Crede che la rappresaglia porterà a qualche risultato politico?

 

Prima di tutto porta un risultato politico all’interno di Israele. I governanti israeliani devono rispondere al proprio elettorato, prima che alla comunità internazionale. Ripeto, nessun politico di buon senso in nessuna parte del mondo potrebbe accettare questo: provi a ricordare cosa accadde in Italia quando un missile venne lanciato a Lampedusa.

 

Cosa vuol dire?

 

A quel tempo si invocò la rappresaglia, anche se non aveva fatto né morti, né feriti, né danni. Questo è il momento in cui la comunità internazionale dovrebbe paradossalmente ascoltare i membri pragmatici del mondo arabo, come Abu Mazen, che (lui e non noi, fans di Israele) credono che Hamas abbia sbagliato ad annunciare la rottura della tregua con due settimane di anticipo, a sancire quella interruzione col lancio di missili, e quindi aver portato al baratro il popolo palestinese. Forse così potremmo vedere il volto diverso del Medioriente e soprattutto la nascita di un vero Stato palestinese in pace, in democrazia, a fianco di quello israeliano.

 

In momenti come questo, sale il livello di allerta delle varie comunità ebraiche sparse per il mondo?

 

Durante l’Intifada, dal 2000 al 2005, la tensione ha provocato una forte emigrazione verso Israele, soprattutto tra gli ebrei francesi.

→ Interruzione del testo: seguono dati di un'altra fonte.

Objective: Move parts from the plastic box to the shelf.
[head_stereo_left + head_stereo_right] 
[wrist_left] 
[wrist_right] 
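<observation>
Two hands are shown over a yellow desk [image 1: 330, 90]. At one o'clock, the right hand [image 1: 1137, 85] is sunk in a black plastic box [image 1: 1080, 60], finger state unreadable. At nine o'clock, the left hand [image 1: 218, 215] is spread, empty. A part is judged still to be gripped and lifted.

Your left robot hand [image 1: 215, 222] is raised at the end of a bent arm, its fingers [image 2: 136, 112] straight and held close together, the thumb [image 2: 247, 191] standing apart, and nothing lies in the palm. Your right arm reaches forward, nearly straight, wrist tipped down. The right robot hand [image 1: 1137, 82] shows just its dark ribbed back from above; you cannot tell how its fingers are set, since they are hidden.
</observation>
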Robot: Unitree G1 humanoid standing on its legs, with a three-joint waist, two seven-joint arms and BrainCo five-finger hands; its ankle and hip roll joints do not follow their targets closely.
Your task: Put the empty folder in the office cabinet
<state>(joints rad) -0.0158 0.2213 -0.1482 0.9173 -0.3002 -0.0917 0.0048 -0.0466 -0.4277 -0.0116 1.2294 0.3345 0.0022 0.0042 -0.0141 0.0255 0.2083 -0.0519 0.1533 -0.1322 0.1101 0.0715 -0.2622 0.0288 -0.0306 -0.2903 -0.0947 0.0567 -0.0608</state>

In Italia non esiste un livello di allerta superiore, ma rimane quello standard, che è comunque sempre molto alto. Vede, lo statuto di Hamas non prevede solo la cancellazione dello Stato di Israele, ma prevede anche lo sterminio degli ebrei. Non esiste un edificio ebraico che non abbia il presidio delle forze dell’ordine e alcuni di noi vivono sotto scorta. Questo può farle capire il nostro stato d’animo.

 

Si pensava che Obama avrebbe posto rimedio al conflitto israelo-palestinese. Ma non c’è stato tempo.

 

Quando Obama andò in visita a Sderot, una delle cittadine che vivono sotto l’incubo dei missili, disse: “se avessi un figlio che vive qui, farei di tutto per difendere la sua incolumità”. Credo che questa sia la migliore risposta che potesse dare non il guerrafondaio Bush, ma l’uomo della speranza, Barack Obama.